■ WHAT THE TASK REQUIRES
Only lines with the string "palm" are wanted. Pull them out of the data.

——————————

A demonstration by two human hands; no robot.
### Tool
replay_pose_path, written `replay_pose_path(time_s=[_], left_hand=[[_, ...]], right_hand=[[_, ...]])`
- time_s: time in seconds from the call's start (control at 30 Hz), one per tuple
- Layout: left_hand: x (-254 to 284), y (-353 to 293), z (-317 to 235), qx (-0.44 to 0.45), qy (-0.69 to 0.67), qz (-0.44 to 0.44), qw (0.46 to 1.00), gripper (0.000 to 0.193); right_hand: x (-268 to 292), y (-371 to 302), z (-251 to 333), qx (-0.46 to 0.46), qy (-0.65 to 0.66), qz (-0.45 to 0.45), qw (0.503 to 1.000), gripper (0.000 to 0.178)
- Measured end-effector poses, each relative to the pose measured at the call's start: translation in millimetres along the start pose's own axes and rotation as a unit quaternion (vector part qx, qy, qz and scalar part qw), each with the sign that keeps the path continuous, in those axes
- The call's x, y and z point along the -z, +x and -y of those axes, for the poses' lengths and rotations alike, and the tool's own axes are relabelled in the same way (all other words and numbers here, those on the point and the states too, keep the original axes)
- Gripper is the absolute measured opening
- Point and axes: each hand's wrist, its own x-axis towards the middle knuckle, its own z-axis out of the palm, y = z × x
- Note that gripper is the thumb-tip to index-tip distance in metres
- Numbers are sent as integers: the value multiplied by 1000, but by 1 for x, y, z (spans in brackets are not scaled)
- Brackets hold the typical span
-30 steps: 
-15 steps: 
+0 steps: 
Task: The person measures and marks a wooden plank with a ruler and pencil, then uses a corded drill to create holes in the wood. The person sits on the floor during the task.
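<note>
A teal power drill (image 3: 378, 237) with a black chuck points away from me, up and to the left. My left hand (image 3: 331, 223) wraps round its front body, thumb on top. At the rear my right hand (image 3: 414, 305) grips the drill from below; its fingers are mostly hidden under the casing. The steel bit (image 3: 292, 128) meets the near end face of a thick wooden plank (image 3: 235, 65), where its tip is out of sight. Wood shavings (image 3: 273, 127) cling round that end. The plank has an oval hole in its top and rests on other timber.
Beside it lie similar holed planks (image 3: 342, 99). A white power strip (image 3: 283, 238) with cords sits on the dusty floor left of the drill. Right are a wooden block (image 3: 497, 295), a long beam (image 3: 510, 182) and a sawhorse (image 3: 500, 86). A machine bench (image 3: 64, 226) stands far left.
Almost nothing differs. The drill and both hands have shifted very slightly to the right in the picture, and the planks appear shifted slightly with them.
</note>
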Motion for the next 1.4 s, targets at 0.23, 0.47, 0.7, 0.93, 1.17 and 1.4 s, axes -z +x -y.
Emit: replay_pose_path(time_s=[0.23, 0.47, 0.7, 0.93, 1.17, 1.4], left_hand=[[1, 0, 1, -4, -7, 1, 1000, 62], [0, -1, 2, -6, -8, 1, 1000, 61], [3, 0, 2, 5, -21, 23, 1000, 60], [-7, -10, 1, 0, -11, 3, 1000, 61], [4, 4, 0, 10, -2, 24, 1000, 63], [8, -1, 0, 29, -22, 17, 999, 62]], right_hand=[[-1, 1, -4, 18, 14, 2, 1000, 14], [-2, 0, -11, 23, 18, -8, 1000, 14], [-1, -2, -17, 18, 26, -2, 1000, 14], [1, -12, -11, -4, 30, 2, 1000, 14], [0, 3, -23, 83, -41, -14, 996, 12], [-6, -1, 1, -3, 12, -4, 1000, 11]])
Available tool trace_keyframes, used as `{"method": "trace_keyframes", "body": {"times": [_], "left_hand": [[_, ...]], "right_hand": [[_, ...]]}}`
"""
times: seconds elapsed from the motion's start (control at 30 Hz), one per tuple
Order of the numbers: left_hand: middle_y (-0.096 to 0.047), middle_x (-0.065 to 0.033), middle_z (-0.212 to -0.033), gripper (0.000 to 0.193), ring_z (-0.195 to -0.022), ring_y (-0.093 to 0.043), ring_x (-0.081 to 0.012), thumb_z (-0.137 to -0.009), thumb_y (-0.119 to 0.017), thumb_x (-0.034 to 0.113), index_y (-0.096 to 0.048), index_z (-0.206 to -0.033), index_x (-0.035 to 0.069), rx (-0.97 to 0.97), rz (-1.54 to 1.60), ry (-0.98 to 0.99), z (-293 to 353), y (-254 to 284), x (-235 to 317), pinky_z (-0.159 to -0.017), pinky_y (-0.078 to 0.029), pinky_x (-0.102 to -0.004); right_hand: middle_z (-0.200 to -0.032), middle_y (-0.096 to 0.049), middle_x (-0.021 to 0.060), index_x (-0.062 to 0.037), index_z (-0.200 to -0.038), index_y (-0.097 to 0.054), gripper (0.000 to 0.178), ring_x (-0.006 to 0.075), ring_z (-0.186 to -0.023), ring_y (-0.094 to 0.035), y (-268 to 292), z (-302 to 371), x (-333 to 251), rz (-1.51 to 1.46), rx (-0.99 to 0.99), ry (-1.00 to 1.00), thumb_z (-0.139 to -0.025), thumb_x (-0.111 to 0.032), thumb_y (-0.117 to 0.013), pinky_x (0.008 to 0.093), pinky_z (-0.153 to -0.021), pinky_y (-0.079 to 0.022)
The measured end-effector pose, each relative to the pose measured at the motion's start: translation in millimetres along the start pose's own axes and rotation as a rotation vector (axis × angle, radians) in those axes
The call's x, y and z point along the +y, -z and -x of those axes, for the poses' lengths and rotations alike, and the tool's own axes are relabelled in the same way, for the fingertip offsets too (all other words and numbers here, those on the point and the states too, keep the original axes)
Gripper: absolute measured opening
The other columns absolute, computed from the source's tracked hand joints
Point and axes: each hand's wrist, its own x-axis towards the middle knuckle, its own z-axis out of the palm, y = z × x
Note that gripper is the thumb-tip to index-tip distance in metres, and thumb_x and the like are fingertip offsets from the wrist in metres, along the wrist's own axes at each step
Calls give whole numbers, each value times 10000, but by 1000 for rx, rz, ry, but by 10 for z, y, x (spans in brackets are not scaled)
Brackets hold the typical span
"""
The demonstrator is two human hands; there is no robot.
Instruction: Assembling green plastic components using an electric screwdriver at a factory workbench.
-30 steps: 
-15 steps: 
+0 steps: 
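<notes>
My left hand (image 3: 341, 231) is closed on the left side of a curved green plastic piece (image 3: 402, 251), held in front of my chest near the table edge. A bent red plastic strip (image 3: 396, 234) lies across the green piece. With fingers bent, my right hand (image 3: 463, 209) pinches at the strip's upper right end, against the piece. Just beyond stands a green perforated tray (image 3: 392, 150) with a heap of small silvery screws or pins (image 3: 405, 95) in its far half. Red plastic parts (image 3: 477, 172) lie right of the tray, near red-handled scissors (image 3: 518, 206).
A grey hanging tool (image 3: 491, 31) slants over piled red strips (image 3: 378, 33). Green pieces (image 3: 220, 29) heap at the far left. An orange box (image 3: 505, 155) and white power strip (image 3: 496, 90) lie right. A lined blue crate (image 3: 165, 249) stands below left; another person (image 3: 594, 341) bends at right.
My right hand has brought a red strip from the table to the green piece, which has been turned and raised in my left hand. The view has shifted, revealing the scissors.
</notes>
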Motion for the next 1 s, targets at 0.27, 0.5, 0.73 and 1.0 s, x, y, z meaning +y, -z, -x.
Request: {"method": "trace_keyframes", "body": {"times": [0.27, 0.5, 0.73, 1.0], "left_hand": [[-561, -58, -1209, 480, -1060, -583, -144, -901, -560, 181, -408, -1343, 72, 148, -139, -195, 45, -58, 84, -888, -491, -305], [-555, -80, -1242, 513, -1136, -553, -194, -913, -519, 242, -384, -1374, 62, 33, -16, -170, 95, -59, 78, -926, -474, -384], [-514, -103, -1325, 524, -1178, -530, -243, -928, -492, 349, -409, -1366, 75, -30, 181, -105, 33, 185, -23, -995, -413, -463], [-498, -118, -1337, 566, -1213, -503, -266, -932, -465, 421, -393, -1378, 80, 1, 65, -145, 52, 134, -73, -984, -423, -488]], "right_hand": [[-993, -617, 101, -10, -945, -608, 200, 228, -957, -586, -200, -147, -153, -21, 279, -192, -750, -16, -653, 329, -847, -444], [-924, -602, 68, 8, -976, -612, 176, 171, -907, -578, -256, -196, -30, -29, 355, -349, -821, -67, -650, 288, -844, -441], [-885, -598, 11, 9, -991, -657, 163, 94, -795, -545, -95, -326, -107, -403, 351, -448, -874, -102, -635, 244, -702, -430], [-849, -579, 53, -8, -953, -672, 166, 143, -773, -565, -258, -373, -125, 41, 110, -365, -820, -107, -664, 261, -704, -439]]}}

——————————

■ SOLUTION FOR THIS PROBLEM
- Point and axes: each hand's wrist, its own x-axis towards the middle knuckle, its own z-axis out of the palm, y = z × x
Point and axes: each hand's wrist, its own x-axis towards the middle knuckle, its own z-axis out of the palm, y = z × x

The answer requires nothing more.